» ASSIGNMENT
Beneath this instruction is a listing. Transcribe from it only the stretch from the line with "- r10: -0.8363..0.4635" through the line with "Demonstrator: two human", both end lines included, exactly as written.

*** MATERIAL FOR THE TASK ***

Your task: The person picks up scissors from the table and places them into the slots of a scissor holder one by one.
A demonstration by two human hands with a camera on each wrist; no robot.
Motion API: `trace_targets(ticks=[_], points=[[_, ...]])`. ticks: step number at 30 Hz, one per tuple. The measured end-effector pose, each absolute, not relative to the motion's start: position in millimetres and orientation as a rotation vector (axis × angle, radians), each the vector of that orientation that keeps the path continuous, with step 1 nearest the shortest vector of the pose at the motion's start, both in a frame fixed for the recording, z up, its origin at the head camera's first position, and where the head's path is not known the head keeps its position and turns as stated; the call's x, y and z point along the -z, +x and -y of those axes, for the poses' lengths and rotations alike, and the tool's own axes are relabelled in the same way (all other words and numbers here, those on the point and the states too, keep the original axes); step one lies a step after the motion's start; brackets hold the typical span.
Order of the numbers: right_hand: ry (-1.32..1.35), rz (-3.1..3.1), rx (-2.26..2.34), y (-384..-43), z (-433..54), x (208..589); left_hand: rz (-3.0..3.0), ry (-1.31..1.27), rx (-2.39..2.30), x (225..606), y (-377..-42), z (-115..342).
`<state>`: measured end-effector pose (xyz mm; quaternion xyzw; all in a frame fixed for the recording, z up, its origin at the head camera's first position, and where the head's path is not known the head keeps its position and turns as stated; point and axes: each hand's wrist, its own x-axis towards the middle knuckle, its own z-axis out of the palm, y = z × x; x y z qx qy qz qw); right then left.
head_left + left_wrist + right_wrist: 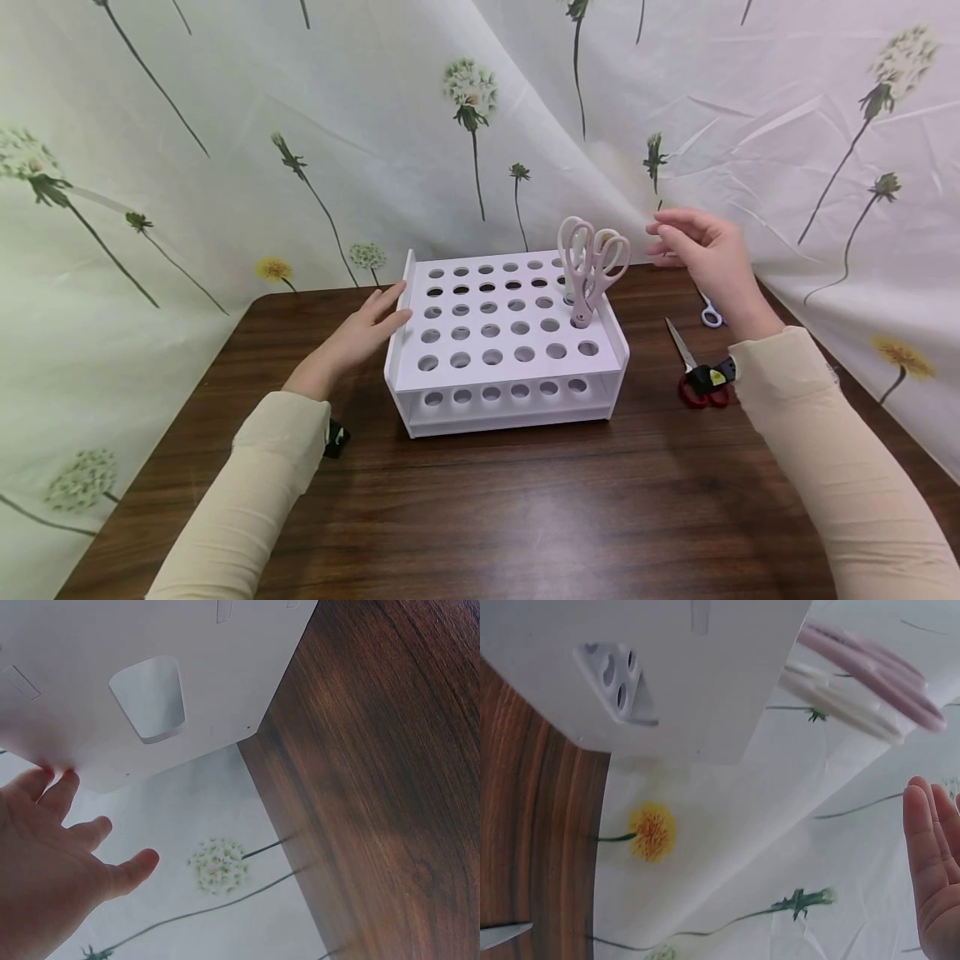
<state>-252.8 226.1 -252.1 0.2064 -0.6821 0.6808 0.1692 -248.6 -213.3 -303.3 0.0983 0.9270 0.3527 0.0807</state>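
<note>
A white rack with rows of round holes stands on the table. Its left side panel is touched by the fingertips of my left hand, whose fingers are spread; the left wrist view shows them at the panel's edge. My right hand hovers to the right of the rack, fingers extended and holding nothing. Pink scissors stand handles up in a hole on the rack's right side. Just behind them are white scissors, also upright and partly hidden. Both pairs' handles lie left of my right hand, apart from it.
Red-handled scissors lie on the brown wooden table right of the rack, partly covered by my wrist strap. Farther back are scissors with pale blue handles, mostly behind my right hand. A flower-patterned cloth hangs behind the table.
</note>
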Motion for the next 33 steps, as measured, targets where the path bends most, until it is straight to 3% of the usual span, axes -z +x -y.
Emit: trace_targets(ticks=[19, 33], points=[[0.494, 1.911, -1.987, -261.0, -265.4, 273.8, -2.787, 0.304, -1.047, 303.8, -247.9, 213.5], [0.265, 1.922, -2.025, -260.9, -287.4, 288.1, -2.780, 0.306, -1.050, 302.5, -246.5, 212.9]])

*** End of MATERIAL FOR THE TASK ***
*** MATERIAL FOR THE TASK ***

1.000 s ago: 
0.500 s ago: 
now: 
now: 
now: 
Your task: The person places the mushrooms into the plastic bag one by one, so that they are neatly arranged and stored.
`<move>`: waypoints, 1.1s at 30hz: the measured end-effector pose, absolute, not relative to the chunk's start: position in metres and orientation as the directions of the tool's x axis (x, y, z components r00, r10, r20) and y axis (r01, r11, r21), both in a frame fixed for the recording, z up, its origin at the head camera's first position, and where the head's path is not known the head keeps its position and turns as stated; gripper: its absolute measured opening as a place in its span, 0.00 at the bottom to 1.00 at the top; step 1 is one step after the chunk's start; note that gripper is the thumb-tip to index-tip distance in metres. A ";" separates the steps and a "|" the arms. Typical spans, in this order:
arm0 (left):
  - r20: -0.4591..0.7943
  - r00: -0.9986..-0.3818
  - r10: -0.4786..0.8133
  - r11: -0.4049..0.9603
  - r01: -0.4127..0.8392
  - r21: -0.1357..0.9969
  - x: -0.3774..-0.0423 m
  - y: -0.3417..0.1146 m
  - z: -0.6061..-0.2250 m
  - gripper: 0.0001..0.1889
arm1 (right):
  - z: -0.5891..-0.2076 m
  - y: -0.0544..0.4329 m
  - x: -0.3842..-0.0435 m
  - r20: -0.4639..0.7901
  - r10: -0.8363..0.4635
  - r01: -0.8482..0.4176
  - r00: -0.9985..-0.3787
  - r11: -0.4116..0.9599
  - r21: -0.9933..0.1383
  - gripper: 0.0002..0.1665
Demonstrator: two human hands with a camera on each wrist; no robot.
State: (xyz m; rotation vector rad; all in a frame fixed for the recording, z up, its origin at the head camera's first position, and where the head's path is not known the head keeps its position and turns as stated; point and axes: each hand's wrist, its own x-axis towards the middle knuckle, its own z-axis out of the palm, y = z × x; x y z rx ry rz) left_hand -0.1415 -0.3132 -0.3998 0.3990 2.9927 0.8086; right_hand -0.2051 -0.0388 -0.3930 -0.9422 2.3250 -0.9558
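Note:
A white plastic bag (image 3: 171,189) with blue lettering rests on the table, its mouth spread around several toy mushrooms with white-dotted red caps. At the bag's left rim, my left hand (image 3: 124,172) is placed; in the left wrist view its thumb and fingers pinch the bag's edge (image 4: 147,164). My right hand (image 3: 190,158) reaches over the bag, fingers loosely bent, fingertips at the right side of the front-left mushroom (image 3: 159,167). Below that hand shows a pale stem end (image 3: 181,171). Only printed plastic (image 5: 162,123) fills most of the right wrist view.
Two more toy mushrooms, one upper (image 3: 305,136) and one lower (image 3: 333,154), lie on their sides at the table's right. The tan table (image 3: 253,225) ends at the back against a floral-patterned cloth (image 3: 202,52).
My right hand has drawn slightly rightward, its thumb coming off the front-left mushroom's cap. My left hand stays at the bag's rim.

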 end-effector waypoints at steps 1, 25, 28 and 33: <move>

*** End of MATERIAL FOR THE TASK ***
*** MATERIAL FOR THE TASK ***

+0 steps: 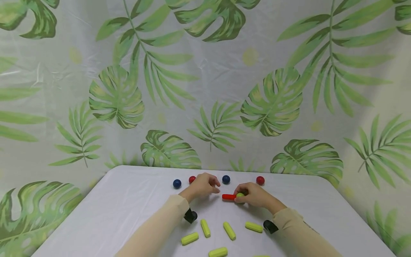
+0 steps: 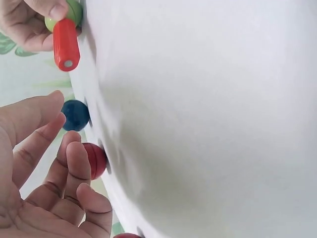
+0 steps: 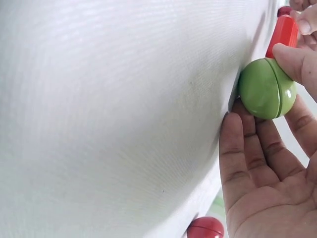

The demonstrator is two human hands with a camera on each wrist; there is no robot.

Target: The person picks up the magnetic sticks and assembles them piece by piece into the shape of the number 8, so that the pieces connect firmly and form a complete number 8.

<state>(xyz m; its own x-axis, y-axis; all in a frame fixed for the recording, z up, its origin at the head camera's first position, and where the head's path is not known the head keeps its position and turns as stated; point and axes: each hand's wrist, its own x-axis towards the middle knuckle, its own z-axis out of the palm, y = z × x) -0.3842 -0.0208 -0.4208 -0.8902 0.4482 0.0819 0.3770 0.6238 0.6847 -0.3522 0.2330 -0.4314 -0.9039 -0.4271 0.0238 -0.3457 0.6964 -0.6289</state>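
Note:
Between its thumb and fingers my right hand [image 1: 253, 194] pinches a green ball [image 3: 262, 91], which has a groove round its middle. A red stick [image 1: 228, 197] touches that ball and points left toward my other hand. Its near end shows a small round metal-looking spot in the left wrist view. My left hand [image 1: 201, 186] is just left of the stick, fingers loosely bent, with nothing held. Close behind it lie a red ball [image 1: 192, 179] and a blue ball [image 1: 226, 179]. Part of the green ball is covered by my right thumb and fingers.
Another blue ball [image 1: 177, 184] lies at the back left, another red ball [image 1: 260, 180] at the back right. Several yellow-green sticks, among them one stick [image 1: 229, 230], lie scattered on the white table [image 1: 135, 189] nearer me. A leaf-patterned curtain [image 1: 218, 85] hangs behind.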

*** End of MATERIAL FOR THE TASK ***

» RESPONSE TO THIS TASK
  - r10: -0.8363..0.4635
  - r01: -0.8482..0.4176
  - r00: -0.9985..-0.3787
  - r11: -0.4116..0.9599
  - r21: -0.9933..0.1383
  - gripper: 0.0002..0.1665
Demonstrator: two human hands with a camera on each wrist; no robot.

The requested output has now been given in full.